If Miller or Bud Had Their Way.....

Thursday, April 13, 2006

Miller, Miller High Life, Miller Lite, Miller Genuine Draft, MGD Lite, Icehouse, Budweiser, Bud Light, Bud Select, Bud Dry, Bud Ice, Bud Ice Light, Michelob.....what do they all have in common?

They are all light lager. They are all made the same way, with the same adjuncts, using lager yeast, cold fermented and cold filtered. The point is that between Anheuser-Busch and Miller Brewing Company, there are more than 50 individual products, all of which are exactly the same thing.

Through aggressive marketing campaigns, the two giants have convinced us that each product is a new, different and compelling option. They have given each of their beers a different character and appeal, and to huge success. People swear that there is significant taste differences even between Bud Lite and Miller Lite to the point where they 'swear by' one or the other.

Before you think this is simply a tirade against the brewing giants....

Look at our options in Iran. We really one have one option; one self-fulfilling prophecy.

One of today's lead stories in the Washington Post is "Iran's Defiance Narrows U.S. Options for Response." Paragraph after paragraph, while complaining that "no other option exists" but to essentially 'live with the situation[paraphrased]' seems to make overtures for war, because it presents 'living with it' as essentially unacceptable to any reasonable human being. Sort of like "do want this lovely golden lollypop with honey and ponies that tastes like strawberrys dipped in chocolate and champagne that will make you $1,000,000 or that other hard candy over there?"

Consider the last paragraph of the article, taken within context of the tone of the entire article itself:

"We've been trying coercive diplomacy and the Iranians have just sent a very clear message: 'Nice try, it just won't work,' " said Clifford Kupchan, an analyst at the Eurasia Group. "The only diplomatic option we haven't tried" is to cut a deal directly. "We might as well try putting everything on the table."


Take that quote in context with:

"Their Plan A is to put incremental pressure on Iran so it will cave," said retired Air Force Col. P.J. Crowley, a National Security Council aide under President Bill Clinton who now works at the liberal Center for American Progress. "And there is no Plan B."


Bush's chief political adviser, Karl Rove, complained during an appearance yesterday in Houston that it is hard to find a diplomatic resolution because Ahmadinejad "is not a rational human being."


That has left Bush with few attractive alternatives. "At this point, your options seem to be not good and scarce," said Ray Takeyh, a senior fellow at the Council on Foreign Relations. "Your other option is living with it . . . and I think that's what will happen."

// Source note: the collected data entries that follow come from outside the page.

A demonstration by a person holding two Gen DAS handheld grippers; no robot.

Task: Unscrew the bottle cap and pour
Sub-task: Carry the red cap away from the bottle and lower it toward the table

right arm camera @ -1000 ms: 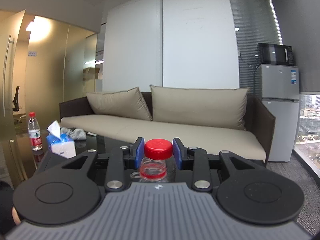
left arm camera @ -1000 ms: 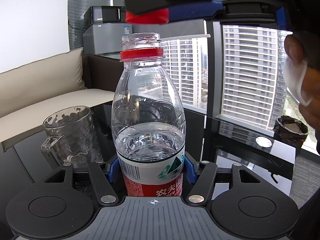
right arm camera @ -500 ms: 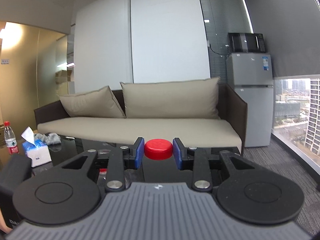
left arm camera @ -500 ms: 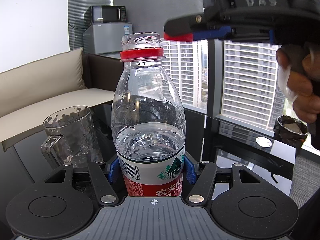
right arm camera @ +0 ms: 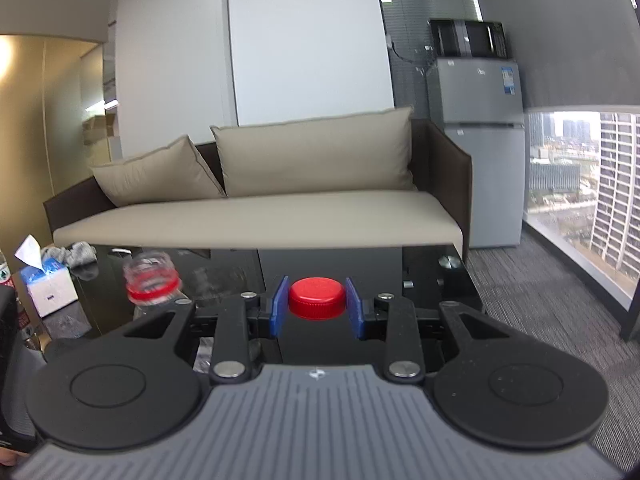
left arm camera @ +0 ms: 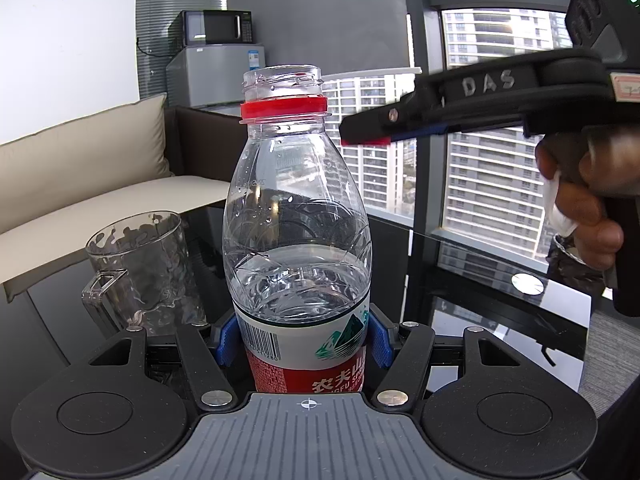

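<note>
We see our left gripper clamped on the open bottle (label in Chinese) standing beside a glass mug; our right gripper, marked "DAS", pinches the red cap.

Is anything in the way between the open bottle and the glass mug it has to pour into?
Nothing visible does. The bottle, clamped in the left gripper, stands just right of the glass mug with bare table between. The right gripper holds the cap off to the other side.
</note>
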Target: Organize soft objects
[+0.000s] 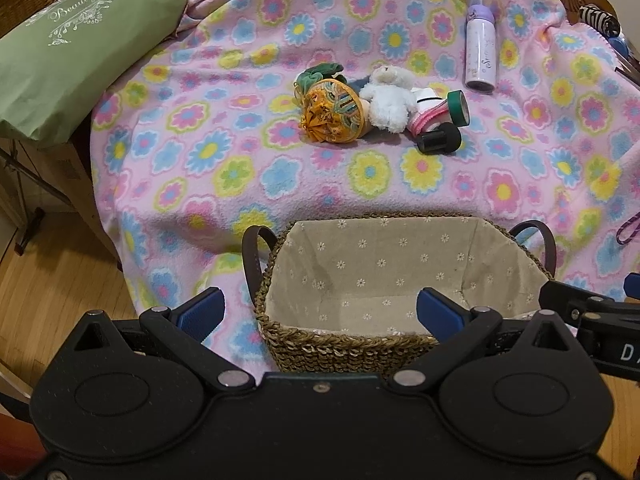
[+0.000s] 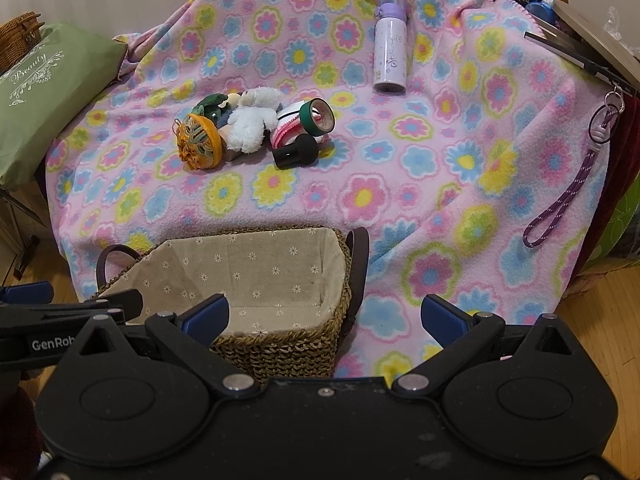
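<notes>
A woven basket with a flowered cloth lining stands empty at the near edge of the flowered pink blanket. Further back lies a small pile: an orange patterned pouch, a green plush piece, a white plush toy, a pink striped sock, a green tape roll and a black cylinder. My left gripper is open over the basket's near rim. My right gripper is open, beside the basket's right handle.
A lilac bottle lies at the back. A green bag sits at the left. A purple lanyard lies at the right edge. Wooden floor shows below the blanket.
</notes>
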Demonstrator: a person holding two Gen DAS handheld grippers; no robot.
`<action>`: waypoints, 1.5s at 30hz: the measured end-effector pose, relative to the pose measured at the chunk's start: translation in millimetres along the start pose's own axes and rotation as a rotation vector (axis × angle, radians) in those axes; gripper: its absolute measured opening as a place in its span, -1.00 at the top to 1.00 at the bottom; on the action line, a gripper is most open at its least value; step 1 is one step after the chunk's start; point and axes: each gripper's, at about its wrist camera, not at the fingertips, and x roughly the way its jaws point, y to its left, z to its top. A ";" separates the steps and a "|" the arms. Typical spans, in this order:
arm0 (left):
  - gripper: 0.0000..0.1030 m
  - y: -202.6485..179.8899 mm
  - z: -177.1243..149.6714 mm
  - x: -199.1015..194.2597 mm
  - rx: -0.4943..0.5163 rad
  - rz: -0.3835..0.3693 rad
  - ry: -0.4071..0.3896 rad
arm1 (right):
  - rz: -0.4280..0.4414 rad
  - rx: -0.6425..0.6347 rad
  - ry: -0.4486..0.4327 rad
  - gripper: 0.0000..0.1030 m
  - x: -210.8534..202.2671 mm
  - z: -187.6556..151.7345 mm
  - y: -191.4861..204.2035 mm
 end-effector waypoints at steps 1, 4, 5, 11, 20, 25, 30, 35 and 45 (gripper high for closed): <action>-0.92 0.2 -0.1 0.0 0.000 -0.001 0.000 | 0.000 0.000 0.000 -0.99 0.1 0.0 -0.2; -0.92 0.3 -0.2 0.0 -0.001 0.000 0.002 | 0.000 0.001 0.000 -0.99 0.3 0.3 -0.7; -0.92 0.3 -0.3 -0.2 -0.002 0.000 0.003 | 0.000 0.001 0.000 -0.99 0.3 0.3 -0.8; -0.92 0.3 -0.7 -0.5 0.000 -0.003 0.003 | 0.002 0.002 0.002 -0.99 0.6 -0.7 0.1; -0.91 -0.5 -1.3 1.3 -0.002 -0.039 0.009 | 0.003 0.004 -0.002 -0.99 2.7 -1.6 -0.2; -0.81 -1.3 -1.1 4.4 -0.005 -0.060 0.023 | -0.007 0.012 -0.018 -0.99 5.1 0.9 -3.1; -0.79 -1.3 4.6 6.5 -0.004 -0.072 0.017 | -0.042 0.004 -0.061 -0.97 8.9 7.1 -5.6; -0.79 3.7 18.2 12.0 -0.009 -0.079 0.006 | -0.026 0.001 -0.051 -0.89 20.2 19.0 -6.9; -0.79 15.1 56.1 37.8 -0.008 -0.028 -0.013 | 0.002 0.012 -0.038 -0.88 45.6 49.7 -6.6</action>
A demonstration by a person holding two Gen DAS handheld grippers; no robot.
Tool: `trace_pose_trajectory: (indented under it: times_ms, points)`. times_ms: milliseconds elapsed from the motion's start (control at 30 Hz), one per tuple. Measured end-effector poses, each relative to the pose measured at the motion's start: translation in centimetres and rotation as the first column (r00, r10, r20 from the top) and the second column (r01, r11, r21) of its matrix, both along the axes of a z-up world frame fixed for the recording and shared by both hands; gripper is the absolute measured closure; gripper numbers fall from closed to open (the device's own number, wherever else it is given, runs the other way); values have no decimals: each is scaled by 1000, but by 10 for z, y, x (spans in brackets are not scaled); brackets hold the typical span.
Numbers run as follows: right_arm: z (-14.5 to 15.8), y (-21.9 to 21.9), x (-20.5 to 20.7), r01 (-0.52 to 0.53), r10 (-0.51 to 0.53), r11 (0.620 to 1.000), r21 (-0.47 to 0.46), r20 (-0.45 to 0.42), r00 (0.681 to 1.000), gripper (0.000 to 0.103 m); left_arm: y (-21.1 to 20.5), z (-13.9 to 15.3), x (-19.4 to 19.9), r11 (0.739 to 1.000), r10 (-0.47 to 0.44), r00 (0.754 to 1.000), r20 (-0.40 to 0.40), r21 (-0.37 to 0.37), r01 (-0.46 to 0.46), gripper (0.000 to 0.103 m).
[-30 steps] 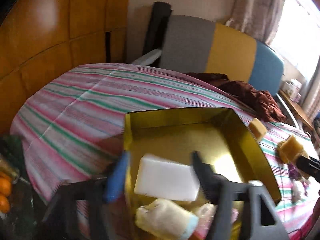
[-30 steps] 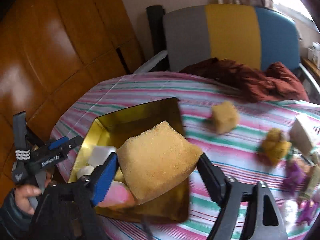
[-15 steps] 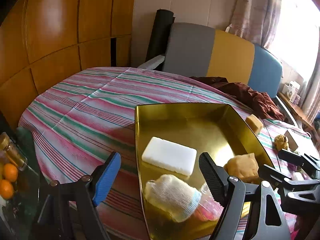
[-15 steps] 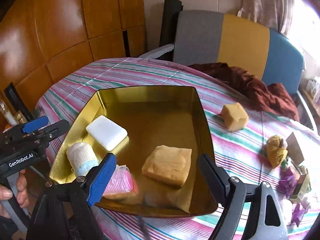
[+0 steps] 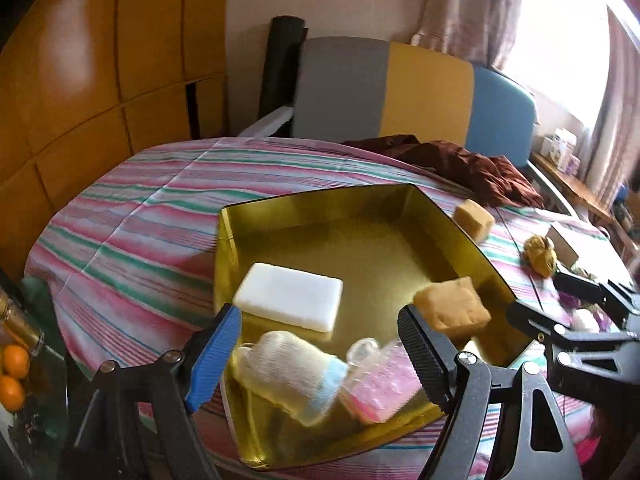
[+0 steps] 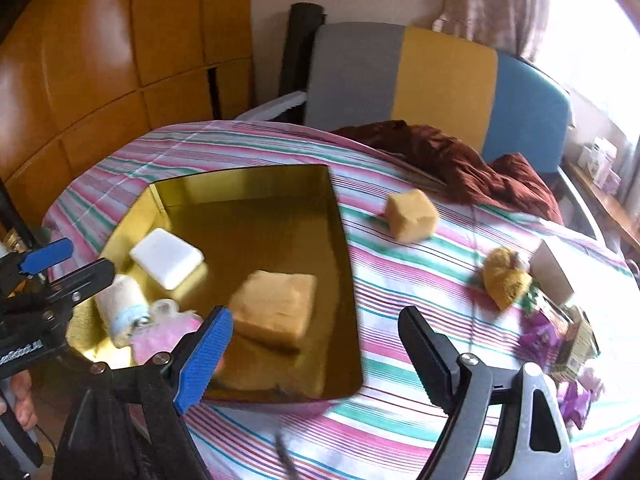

While the article, then, ends with a statement about putting all of the options on the table, the rest of the article hints that really, there are no other options. Certainly other options exist, and they are pointed out in the article. But Dick Haass points out here what each of those options ends up with:

If Iran violated the terms, he [former Bush State Department Official Richard Haass] said on the Web site of the Council on Foreign Relations, where he is president, the deal would spell out consequences including sanctions and "conceivably military force."


And there it is. Be it Miller, Bud, or whatever, we appear to have options via aggressive marketing. But at the end of the day, what options do we really have? Or more to the point, what options are we actually given?

1 comments:

Anonymous,  8:52 PM  

What does that have to do with beer?